$ \mathrm{ABC} $ is a triangle right angled at $ \mathrm{C} $. A line through the mid-point $ \mathrm{M} $ of hypotenuse $ \mathrm{AB} $ and parallel to $ \mathrm{BC} $ intersects $ \mathrm{AC} $ at $ \mathrm{D} $. Show that
(i) $ \mathrm{D} $ is the mid-point of $ \mathrm{AC} $
(ii) $ \mathrm{MD} \perp \mathrm{AC} $
(iii) $ \mathrm{CM}=\mathrm{MA}=\frac{1}{2} \mathrm{AB} $
Given:
\( \mathrm{ABC} \) is a triangle right angled at \( \mathrm{C} \). A line through the mid-point \( \mathrm{M} \) of hypotenuse \( \mathrm{AB} \) and parallel to \( \mathrm{BC} \) intersects \( \mathrm{AC} \) at \( \mathrm{D} \).
To do:
We have to show that
(i) \( \mathrm{D} \) is the mid-point of \( \mathrm{AC} \)

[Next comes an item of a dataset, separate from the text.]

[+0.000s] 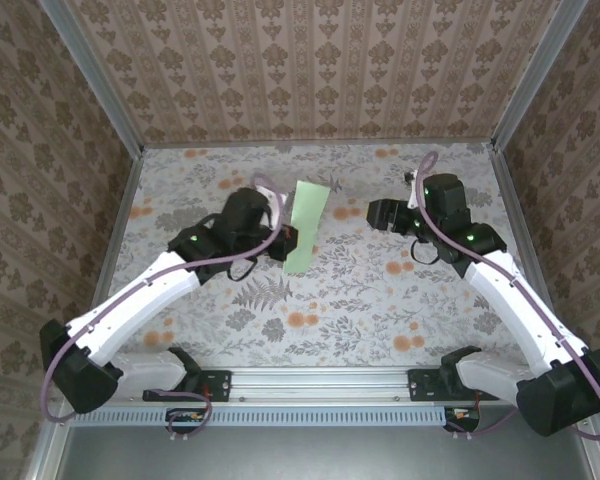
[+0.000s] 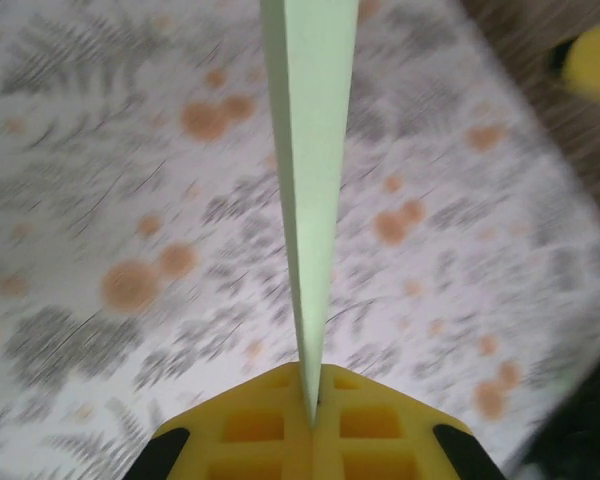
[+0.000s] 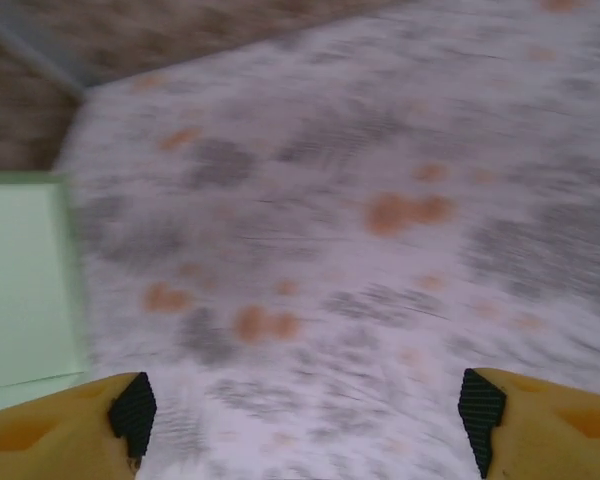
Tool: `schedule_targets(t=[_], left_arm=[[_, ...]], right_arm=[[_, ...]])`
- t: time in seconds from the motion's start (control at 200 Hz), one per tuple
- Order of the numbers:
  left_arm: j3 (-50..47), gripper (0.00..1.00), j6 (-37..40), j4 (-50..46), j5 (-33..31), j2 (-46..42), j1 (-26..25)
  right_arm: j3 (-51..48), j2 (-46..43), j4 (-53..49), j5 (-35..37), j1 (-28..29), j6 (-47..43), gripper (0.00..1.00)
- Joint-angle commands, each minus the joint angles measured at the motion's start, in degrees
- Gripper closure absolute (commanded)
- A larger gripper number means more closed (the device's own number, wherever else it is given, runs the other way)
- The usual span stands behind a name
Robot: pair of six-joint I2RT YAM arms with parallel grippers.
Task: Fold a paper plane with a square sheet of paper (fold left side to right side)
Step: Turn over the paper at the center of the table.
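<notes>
One sheet, the paper plane [image 1: 306,226], is pinched toward its near end by the clenched left end effector [image 1: 286,243] above the bench [image 1: 380,290] middle, with its long axis near to far. The right end effector [image 1: 373,213] is spread wide and empty, close on the right.

seemingly open tabletop [image 1: 380,300] beside paper plane [image 1: 306,225]

Plane [image 1: 307,226]: one, clamped between the closed jaws of the left gripper [image 1: 285,243]. Grippers: two. The right gripper [image 1: 372,213] has its jaws apart, with the plane off to one side of them, not between them. Fingers [image 3: 50,430]: two per gripper, yellow. Arms [image 1: 140,300]: two. Cables [image 1: 50,385]: two, purple, one per arm. Table [image 1: 360,290]: one. Rail [image 1: 320,382]: one.
</notes>
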Motion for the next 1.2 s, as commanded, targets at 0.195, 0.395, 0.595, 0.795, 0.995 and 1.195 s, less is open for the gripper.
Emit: schedule_targets(t=[0.195,0.395,0.595,0.795,0.995,1.195], left_arm=[[13.8,1.00,-15.9,-34.0,-36.5,19.5,-12.4],[20.9,1.00,-28.5,-42.2,-38.4,32.5,-14.2],[31.0,1.00,-35.2,-47.4,-33.0,46.0,-14.0],[39.2,1.00,-33.3,-47.5,-28.8,54.9,-13.2],[40.0,1.00,-29.5,-41.7,-21.4,57.7,-11.2],[39.0,0.83,-24.4,-32.6,-10.0,58.4,-8.4]], right_arm=[[-4.9,-3.4,-13.0,27.1,-0.7,2.4,0.00],[-4.9,-3.9,-14.7,30.2,-0.7,2.8,0.00],[-5.5,-5.4,-14.4,30.2,-0.8,1.9,0.00],[-6.2,-5.9,-13.9,28.4,-0.8,1.6,0.00],[-7.2,-5.8,-13.0,26.5,-0.8,1.6,0.00],[-7.2,-4.4,-12.7,24.0,-0.8,0.9,0.00]])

(ii) \( \mathrm{MD} \perp \mathrm{AC} \)
(iii) \( \mathrm{CM}=\mathrm{MA}=\frac{1}{2} \mathrm{AB} \)
Solution:
\( \mathrm{ABC} \) is a triangle right angled at \( \mathrm{C} \).
This implies,
$\angle C=90^o$
$M$ is the mid-point of hypotenuse $AB$.
$DM \| BC$
(i) In $\triangle \mathrm{ABC}$,
$\mathrm{BC} \| \mathrm{MD}$
$\mathrm{M}$ is the mid-point of $\mathrm{AB}$.
Therefore, by converse of mid-point theorem, we get,
$D$ is the mid-point of $AC$.
(ii) $MD \| B C$ and $C D$ is the transversal.
This implies,
$\angle A D M=\angle A C B=90^{\circ}$ (Corresponding angles are equal)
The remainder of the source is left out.